(Data entries)
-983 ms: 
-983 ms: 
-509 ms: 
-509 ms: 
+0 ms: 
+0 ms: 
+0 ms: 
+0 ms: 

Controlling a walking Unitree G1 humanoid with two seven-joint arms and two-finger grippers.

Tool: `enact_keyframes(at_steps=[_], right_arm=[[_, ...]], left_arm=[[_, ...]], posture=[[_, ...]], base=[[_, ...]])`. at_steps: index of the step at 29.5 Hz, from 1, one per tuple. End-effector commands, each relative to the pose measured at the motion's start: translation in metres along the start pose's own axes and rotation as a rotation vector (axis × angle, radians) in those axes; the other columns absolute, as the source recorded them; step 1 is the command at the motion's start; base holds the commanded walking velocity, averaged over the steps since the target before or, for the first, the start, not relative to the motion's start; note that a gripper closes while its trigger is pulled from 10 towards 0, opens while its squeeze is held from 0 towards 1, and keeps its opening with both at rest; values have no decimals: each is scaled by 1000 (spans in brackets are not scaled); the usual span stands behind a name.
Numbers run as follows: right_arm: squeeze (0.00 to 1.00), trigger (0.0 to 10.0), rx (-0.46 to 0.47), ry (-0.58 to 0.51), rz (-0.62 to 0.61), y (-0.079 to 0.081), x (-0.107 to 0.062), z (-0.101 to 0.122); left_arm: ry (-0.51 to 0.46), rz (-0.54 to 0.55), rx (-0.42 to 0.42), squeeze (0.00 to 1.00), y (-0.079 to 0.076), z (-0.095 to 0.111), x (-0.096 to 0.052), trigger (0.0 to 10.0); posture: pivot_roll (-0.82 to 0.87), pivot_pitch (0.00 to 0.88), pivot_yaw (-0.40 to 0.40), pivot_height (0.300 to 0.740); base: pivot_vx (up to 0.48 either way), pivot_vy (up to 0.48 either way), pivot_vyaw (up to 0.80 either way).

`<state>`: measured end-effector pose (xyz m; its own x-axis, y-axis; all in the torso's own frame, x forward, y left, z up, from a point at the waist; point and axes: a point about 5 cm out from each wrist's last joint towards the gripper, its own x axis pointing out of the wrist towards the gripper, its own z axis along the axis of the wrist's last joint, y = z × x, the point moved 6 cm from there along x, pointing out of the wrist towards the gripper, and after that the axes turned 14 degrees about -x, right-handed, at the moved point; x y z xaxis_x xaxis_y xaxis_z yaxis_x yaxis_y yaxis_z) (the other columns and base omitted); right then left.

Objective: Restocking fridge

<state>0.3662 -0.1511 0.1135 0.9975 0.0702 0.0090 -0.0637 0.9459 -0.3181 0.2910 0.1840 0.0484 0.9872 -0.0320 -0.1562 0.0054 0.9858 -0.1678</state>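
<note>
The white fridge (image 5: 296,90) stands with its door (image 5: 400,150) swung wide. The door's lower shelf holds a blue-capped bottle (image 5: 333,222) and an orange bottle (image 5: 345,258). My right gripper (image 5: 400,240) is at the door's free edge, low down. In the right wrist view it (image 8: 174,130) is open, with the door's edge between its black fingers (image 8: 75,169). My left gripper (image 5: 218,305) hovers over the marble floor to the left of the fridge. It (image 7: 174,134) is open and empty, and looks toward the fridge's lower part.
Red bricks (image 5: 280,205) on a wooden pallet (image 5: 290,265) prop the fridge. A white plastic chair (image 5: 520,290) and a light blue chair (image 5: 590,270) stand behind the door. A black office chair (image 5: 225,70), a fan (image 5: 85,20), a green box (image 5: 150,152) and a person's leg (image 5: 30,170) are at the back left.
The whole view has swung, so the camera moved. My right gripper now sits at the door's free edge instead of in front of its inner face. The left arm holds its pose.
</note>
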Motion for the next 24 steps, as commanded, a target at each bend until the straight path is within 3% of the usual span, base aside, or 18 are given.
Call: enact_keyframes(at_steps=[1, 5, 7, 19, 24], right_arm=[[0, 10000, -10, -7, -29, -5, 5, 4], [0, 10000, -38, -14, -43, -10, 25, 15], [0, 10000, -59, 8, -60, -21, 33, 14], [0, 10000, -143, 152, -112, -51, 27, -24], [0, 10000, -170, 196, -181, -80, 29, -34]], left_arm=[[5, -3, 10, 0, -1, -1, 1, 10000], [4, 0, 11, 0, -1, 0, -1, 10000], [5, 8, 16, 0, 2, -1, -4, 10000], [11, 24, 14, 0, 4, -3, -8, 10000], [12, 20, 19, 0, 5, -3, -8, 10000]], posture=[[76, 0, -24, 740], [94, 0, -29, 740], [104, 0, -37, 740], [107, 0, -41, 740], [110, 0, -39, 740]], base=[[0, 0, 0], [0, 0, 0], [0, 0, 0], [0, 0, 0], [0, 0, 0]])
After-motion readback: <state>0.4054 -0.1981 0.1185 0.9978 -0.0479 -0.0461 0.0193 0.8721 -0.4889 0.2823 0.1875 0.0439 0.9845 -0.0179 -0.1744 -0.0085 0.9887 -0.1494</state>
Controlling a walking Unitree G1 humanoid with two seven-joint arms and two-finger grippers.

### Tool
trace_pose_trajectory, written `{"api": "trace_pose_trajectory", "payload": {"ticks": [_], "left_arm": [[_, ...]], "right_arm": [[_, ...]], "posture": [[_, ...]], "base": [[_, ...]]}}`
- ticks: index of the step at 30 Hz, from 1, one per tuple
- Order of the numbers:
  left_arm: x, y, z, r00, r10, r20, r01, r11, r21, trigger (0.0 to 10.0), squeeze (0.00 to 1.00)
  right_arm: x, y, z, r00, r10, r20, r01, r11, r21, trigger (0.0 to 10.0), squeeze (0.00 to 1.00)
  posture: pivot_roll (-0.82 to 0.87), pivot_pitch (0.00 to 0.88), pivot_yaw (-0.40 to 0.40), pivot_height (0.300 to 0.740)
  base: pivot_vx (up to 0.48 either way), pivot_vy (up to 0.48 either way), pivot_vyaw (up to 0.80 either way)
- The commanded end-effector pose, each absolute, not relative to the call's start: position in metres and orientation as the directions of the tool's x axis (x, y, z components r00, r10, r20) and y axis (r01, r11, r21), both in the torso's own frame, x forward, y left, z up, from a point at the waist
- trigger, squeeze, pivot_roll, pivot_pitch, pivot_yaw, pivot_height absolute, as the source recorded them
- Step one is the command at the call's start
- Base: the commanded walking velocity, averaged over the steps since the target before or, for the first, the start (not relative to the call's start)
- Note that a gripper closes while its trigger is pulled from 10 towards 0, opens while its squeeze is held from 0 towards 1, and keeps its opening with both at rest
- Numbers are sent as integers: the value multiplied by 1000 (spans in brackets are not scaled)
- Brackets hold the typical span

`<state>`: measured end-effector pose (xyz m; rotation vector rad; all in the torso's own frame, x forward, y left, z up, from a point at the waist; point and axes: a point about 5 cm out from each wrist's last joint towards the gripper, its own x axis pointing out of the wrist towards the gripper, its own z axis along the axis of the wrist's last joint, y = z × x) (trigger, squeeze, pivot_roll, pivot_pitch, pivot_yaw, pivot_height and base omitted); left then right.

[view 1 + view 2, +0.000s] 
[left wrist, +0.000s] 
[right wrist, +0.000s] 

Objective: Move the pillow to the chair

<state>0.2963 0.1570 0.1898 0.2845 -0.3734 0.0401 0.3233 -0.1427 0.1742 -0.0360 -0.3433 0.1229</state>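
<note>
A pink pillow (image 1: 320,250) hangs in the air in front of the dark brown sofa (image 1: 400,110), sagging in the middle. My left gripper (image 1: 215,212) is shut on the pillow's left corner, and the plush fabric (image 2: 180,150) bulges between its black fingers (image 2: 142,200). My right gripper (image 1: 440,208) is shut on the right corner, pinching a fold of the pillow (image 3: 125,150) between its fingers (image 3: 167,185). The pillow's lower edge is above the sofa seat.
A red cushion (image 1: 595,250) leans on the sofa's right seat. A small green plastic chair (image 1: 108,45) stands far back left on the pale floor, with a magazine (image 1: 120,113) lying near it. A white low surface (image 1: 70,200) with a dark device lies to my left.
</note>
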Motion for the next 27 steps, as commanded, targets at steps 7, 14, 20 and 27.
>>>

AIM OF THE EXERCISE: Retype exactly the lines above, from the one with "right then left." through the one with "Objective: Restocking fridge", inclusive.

YOUR SOLUTION:
`<state>`: measured end-effector pose (xyz m; its own x-axis, y-axis; all in the torso's own frame, x forward, y left, z up, from a point at the waist; point and axes: a point about 5 cm out from each wrist's last joint towards the gripper, its own x axis pointing out of the wrist towards the gripper, its own z axis along the axis of the wrist's last joint, y = z × x, the point moved 6 cm from there along x, pointing out of the wrist towards the gripper, and after that the axes turned 14 degrees about -x, right-handed, at the moved point; x y z xaxis_x xaxis_y xaxis_z yaxis_x yaxis_y yaxis_z) (the other columns and base omitted); right then left.

Objective: Restocking fridge

There is nothing further to the answer.